▸ Input material
____

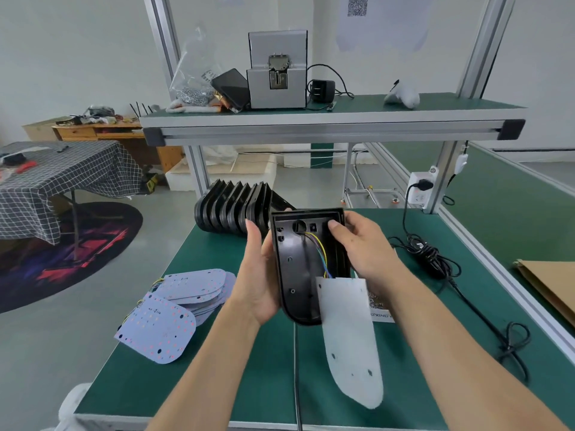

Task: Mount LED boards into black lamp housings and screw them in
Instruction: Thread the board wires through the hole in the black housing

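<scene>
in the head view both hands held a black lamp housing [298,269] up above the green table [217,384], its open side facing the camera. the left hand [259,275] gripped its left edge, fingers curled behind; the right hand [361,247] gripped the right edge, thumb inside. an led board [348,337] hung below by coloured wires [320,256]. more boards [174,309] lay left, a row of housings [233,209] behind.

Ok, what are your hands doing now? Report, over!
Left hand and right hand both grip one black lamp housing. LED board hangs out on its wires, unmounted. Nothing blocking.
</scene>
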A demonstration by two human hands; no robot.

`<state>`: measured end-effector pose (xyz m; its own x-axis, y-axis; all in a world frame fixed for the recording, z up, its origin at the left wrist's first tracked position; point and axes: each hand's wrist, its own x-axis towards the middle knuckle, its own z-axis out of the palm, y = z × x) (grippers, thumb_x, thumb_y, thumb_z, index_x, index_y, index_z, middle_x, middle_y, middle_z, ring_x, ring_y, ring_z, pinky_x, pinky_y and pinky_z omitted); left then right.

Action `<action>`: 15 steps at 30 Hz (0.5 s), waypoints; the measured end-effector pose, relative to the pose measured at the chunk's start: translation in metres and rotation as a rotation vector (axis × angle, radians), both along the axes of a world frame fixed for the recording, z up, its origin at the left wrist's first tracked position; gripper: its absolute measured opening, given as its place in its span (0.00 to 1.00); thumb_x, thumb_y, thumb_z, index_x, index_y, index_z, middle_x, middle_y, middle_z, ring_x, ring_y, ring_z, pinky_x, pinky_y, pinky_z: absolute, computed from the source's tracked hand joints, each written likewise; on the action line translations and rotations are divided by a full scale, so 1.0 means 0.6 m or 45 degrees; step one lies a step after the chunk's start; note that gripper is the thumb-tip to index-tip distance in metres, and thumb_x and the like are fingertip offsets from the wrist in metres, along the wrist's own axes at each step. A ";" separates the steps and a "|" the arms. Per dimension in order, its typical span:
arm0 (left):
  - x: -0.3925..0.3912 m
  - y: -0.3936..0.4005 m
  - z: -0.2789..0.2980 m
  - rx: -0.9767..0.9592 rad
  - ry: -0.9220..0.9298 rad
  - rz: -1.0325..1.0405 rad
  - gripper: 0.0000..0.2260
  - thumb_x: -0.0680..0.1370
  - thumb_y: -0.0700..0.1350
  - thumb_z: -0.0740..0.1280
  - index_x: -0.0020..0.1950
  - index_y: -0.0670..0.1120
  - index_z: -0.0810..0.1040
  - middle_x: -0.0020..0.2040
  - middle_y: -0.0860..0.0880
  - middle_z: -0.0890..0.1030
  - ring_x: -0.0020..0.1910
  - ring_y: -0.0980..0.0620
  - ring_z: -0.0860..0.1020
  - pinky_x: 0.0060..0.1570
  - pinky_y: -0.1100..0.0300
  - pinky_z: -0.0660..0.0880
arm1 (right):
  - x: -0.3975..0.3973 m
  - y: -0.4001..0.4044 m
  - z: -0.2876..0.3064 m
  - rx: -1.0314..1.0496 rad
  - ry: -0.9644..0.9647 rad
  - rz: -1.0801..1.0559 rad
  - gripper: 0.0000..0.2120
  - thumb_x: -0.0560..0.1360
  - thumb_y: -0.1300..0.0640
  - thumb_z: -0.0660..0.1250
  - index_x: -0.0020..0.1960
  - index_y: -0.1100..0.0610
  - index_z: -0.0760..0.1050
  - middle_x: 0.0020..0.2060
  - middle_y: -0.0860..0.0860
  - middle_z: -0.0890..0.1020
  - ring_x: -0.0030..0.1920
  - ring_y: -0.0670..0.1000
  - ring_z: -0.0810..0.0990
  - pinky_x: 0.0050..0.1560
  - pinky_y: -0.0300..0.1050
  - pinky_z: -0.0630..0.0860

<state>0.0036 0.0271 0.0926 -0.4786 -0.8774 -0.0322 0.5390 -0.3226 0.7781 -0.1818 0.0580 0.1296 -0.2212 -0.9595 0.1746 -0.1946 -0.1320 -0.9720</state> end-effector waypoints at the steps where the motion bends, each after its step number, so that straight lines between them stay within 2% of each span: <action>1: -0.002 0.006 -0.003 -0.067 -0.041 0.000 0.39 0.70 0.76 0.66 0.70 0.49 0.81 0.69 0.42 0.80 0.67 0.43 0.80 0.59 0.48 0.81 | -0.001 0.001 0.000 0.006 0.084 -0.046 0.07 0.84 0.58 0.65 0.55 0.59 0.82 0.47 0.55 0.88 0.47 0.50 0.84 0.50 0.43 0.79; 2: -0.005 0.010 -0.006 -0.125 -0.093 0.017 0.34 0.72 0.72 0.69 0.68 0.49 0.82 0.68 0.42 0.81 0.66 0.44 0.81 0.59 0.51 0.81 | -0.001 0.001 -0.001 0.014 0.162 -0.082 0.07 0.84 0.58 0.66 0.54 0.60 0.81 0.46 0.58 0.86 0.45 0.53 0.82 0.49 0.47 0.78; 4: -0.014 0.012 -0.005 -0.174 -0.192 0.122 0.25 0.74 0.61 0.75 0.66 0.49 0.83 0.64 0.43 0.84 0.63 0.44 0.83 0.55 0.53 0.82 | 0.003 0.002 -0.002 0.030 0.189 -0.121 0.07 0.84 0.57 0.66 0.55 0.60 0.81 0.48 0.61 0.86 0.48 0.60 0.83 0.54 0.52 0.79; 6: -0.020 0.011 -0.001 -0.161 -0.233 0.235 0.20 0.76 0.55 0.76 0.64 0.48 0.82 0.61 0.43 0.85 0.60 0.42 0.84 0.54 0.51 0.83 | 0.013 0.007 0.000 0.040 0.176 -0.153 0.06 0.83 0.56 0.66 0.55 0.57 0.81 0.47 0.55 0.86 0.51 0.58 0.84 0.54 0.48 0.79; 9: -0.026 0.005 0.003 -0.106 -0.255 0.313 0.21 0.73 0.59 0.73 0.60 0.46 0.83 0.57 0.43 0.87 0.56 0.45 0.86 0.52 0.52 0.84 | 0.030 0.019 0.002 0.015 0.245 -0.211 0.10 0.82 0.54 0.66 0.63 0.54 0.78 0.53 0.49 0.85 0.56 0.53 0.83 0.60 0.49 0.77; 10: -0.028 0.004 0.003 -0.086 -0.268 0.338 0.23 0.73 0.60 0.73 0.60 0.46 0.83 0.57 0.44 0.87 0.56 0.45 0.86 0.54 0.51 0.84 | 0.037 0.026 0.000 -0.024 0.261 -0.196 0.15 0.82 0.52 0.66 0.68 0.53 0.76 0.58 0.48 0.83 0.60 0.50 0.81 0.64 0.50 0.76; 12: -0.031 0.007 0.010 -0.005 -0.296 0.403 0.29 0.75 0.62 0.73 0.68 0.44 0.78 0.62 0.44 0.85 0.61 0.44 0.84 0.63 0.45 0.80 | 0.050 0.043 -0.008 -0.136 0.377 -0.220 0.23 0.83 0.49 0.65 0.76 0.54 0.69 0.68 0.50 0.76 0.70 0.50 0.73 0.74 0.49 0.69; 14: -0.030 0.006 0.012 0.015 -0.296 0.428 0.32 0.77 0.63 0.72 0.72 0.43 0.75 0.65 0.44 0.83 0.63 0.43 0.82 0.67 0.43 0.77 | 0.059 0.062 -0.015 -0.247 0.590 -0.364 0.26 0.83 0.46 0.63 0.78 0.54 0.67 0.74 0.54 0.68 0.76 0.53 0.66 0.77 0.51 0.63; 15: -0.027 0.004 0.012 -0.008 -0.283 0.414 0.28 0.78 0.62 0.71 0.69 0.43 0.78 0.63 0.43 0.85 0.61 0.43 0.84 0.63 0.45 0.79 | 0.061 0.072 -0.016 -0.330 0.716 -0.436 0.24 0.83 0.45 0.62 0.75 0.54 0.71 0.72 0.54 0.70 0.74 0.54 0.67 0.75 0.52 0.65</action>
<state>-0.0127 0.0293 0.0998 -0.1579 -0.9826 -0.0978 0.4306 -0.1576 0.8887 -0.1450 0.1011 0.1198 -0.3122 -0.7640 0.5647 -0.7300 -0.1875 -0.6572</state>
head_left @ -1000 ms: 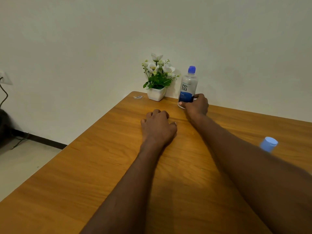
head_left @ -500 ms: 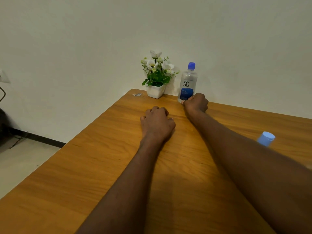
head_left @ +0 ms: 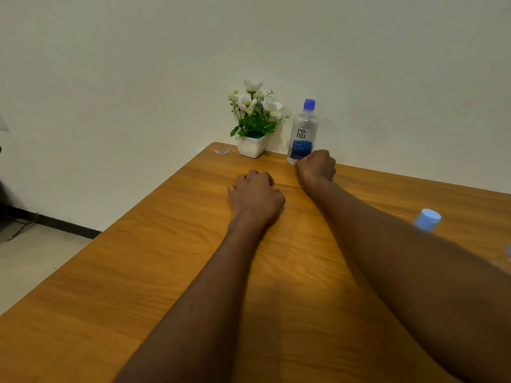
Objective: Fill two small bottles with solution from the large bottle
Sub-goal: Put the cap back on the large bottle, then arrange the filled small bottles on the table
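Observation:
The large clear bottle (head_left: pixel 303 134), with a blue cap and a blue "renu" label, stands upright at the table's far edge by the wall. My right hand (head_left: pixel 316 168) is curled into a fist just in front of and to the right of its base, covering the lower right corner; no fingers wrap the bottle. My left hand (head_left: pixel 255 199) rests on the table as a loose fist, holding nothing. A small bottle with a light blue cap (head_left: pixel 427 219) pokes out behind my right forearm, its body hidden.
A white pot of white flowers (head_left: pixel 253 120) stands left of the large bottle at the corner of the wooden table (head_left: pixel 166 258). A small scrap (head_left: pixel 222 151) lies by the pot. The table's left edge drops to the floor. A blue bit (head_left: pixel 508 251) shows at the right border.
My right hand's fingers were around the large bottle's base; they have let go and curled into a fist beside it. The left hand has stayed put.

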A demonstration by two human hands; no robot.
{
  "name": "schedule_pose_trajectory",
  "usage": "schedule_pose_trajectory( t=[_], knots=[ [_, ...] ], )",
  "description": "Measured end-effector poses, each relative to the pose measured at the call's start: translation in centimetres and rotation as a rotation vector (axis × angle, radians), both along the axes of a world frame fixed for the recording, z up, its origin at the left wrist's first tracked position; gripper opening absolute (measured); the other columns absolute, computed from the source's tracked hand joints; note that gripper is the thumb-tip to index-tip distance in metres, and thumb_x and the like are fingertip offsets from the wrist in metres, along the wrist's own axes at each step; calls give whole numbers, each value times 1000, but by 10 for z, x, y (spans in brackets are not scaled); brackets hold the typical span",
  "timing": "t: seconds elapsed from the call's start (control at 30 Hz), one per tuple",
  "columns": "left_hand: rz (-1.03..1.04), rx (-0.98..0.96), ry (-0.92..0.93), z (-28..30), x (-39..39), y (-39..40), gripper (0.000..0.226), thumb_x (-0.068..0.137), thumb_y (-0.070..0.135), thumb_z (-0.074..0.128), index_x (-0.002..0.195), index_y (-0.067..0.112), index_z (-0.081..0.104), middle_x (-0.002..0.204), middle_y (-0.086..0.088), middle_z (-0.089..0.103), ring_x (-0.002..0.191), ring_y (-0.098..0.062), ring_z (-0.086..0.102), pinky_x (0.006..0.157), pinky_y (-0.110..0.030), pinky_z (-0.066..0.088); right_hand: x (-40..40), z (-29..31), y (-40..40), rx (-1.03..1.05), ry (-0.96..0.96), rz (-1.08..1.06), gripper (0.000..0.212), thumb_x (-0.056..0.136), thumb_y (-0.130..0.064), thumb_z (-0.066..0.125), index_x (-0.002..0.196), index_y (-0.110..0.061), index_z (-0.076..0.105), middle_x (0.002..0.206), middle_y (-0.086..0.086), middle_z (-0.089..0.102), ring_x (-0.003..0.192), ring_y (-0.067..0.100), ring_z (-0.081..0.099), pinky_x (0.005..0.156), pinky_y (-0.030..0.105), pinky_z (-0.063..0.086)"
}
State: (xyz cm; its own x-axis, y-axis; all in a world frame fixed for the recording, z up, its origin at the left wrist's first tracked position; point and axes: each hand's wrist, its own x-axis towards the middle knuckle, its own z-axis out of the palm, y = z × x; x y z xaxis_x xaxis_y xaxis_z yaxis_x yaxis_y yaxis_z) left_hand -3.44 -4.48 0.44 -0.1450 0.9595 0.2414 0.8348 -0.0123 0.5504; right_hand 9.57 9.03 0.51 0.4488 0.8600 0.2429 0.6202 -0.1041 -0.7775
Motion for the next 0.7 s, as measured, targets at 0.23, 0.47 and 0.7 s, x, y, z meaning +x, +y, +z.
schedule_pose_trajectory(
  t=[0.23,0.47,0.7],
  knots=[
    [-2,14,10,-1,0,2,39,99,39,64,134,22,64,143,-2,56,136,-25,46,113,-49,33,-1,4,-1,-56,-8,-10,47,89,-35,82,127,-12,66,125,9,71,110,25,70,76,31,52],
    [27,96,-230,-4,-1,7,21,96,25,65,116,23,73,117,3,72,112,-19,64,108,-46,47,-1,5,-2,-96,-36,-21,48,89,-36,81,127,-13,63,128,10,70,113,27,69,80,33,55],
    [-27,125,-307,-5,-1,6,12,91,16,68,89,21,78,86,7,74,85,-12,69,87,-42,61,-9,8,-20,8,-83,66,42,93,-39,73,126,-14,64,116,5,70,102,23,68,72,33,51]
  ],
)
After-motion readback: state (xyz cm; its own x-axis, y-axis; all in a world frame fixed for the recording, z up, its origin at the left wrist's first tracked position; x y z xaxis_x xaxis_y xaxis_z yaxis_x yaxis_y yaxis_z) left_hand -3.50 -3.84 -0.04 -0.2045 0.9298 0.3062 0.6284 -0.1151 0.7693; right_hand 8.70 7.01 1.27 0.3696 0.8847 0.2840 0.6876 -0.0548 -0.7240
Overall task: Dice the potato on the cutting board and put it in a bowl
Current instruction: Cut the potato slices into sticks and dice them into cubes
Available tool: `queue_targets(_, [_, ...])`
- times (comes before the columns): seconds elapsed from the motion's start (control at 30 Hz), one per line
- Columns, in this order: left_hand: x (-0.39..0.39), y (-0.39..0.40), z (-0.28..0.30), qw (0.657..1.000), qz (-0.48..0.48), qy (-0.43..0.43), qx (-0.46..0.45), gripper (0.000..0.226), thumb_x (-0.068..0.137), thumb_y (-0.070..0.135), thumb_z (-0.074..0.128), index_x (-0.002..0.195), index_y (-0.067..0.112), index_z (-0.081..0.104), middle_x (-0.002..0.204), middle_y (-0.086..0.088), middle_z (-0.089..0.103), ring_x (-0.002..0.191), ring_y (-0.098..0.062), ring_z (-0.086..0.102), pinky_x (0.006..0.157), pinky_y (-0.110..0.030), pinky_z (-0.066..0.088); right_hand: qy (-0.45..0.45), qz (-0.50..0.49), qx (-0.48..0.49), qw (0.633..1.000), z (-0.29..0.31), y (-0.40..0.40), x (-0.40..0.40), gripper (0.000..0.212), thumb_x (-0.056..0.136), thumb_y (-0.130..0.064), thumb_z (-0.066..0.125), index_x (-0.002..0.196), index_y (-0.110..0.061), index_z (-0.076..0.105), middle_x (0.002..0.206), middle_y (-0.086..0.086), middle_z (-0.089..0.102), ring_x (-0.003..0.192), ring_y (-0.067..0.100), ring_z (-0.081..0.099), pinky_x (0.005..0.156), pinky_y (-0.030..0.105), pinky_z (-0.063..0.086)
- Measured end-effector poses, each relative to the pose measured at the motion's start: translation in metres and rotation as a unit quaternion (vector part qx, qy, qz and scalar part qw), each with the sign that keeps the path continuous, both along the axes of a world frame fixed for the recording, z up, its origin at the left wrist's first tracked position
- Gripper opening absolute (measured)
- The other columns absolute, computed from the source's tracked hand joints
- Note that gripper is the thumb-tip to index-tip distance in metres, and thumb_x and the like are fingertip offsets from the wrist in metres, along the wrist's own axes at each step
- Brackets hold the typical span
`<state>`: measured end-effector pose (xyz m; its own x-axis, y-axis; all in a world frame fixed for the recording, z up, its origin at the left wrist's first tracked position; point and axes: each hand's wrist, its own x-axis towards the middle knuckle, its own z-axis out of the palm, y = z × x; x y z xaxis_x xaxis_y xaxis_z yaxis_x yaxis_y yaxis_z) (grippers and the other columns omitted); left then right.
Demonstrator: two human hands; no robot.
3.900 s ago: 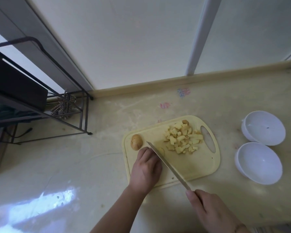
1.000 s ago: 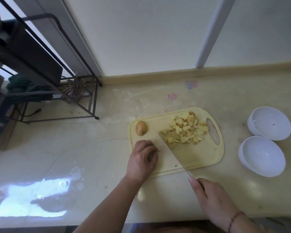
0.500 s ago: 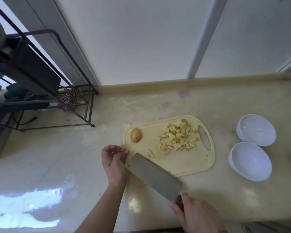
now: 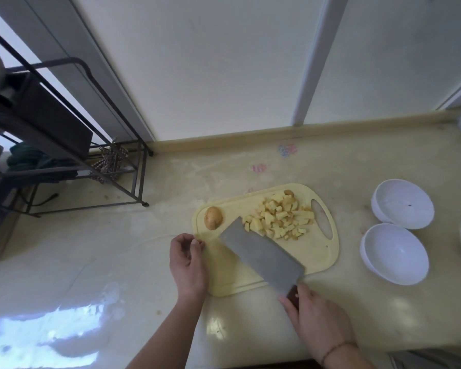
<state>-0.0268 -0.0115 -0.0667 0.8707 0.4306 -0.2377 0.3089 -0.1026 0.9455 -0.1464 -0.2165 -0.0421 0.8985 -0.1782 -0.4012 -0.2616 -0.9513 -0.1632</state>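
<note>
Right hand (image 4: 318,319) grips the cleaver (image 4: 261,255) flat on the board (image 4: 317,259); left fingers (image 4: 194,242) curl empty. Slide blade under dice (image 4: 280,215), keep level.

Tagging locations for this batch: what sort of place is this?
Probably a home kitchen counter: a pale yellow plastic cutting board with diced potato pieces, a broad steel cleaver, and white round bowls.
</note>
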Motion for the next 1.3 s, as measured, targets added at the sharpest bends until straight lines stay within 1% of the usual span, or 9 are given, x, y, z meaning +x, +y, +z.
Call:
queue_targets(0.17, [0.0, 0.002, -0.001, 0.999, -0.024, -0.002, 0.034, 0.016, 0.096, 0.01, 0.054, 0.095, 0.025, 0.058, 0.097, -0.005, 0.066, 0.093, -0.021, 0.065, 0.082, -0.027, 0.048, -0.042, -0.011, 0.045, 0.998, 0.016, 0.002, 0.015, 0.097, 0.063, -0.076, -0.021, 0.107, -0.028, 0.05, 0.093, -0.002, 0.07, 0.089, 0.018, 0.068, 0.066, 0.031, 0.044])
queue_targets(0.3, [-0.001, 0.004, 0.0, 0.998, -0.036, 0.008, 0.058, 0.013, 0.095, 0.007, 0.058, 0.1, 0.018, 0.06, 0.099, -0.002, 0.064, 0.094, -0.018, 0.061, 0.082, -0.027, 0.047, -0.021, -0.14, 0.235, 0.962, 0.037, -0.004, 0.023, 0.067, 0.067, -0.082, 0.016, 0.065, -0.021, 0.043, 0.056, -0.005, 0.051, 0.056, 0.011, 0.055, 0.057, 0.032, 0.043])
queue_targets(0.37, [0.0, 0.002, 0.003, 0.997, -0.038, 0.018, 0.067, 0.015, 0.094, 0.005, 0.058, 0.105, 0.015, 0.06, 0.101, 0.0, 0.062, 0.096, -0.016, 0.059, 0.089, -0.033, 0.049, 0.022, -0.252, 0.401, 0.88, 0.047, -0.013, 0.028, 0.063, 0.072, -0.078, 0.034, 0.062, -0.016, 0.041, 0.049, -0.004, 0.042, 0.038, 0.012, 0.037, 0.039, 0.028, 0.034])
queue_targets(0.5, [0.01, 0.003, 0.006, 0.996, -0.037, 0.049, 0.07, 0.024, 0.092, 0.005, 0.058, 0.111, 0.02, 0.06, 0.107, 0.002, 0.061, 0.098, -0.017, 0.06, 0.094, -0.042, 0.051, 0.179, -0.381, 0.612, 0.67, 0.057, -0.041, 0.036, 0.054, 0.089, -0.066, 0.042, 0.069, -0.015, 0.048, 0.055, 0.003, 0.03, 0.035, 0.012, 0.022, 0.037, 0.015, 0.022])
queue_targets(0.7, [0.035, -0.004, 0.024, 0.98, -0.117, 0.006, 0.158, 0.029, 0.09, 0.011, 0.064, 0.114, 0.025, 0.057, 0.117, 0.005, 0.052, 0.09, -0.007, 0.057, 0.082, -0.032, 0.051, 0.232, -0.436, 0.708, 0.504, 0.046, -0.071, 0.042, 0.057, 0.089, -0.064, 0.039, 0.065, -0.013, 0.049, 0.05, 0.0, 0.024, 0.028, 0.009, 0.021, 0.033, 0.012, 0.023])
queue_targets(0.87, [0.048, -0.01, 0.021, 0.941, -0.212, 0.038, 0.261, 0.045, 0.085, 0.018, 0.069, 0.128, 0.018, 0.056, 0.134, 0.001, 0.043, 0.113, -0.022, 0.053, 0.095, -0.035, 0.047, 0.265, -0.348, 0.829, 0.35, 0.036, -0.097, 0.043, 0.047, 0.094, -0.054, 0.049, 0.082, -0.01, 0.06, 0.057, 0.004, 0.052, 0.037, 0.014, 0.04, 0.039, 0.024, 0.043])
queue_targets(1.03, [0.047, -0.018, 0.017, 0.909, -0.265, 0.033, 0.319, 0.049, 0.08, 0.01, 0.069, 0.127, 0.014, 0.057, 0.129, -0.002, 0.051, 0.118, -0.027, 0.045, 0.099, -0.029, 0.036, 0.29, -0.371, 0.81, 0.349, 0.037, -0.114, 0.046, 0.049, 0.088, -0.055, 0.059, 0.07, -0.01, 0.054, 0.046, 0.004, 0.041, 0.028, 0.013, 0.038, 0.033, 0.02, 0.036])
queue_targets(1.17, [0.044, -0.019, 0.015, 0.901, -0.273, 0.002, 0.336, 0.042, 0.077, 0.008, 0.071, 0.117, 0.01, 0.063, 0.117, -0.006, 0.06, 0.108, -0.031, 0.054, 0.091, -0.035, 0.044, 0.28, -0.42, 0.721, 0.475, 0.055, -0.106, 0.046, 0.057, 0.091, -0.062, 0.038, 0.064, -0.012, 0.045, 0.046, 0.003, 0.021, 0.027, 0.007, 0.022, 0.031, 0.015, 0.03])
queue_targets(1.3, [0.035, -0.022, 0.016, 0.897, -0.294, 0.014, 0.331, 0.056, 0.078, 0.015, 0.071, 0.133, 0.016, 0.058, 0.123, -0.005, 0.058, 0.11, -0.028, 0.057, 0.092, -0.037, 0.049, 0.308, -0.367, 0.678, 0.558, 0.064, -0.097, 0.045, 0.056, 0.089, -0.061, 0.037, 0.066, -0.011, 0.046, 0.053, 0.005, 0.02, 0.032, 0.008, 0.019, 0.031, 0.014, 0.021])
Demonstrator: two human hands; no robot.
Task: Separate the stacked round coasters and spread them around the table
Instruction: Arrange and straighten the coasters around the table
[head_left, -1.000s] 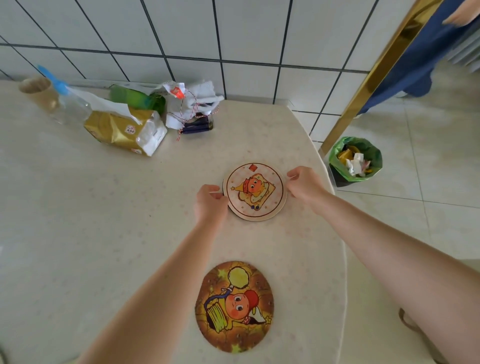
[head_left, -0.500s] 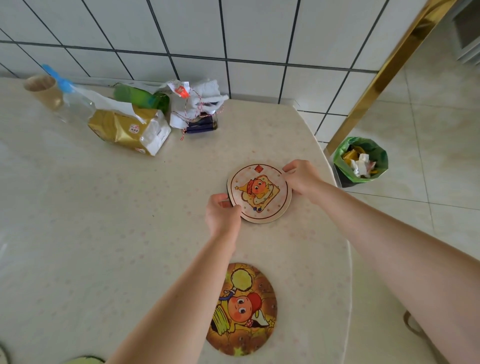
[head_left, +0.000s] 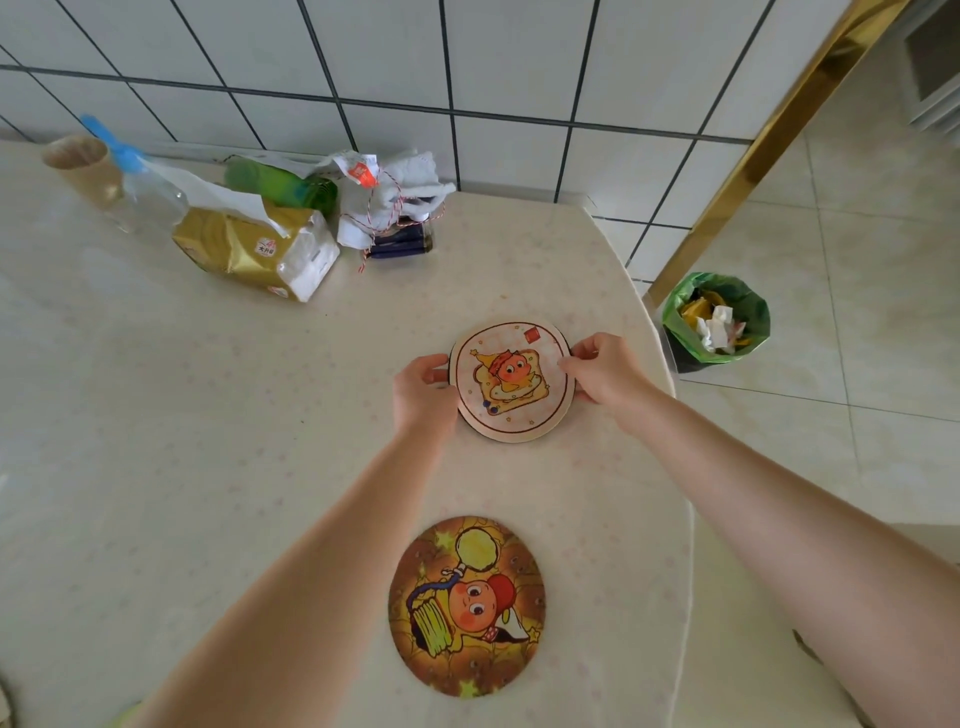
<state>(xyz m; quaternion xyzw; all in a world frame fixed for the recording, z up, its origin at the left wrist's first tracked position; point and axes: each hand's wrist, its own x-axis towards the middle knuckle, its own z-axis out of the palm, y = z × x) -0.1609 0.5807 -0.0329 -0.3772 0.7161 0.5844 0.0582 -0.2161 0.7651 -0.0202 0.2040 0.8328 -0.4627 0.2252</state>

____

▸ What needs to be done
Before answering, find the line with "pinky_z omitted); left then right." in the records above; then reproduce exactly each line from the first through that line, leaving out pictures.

▸ Output of the exercise
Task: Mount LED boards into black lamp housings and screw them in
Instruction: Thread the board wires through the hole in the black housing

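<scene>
in the head view both hands held a black lamp housing [298,269] up above the green table [217,384], its open side facing the camera. the left hand [259,275] gripped its left edge, fingers curled behind; the right hand [361,247] gripped the right edge, thumb inside. an led board [348,337] hung below by coloured wires [320,256]. more boards [174,309] lay left, a row of housings [233,209] behind.

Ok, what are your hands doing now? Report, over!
Left hand and right hand both grip one black lamp housing. LED board hangs out on its wires, unmounted. Nothing blocking.
</scene>
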A demonstration by two human hands; no robot.

`<state>`: measured end-effector pose (xyz m; its own x-axis, y-axis; all in a world frame fixed for the recording, z up, its origin at the left wrist's first tracked position; point and axes: each hand's wrist, its own x-axis towards the middle knuckle, its own z-axis out of the palm, y = z × x) (grippers, thumb_x, thumb_y, thumb_z, index_x, index_y, index_z, middle_x, middle_y, middle_z, ring_x, ring_y, ring_z, pinky_x, pinky_y and pinky_z omitted); left then right.

Work on the answer is now done.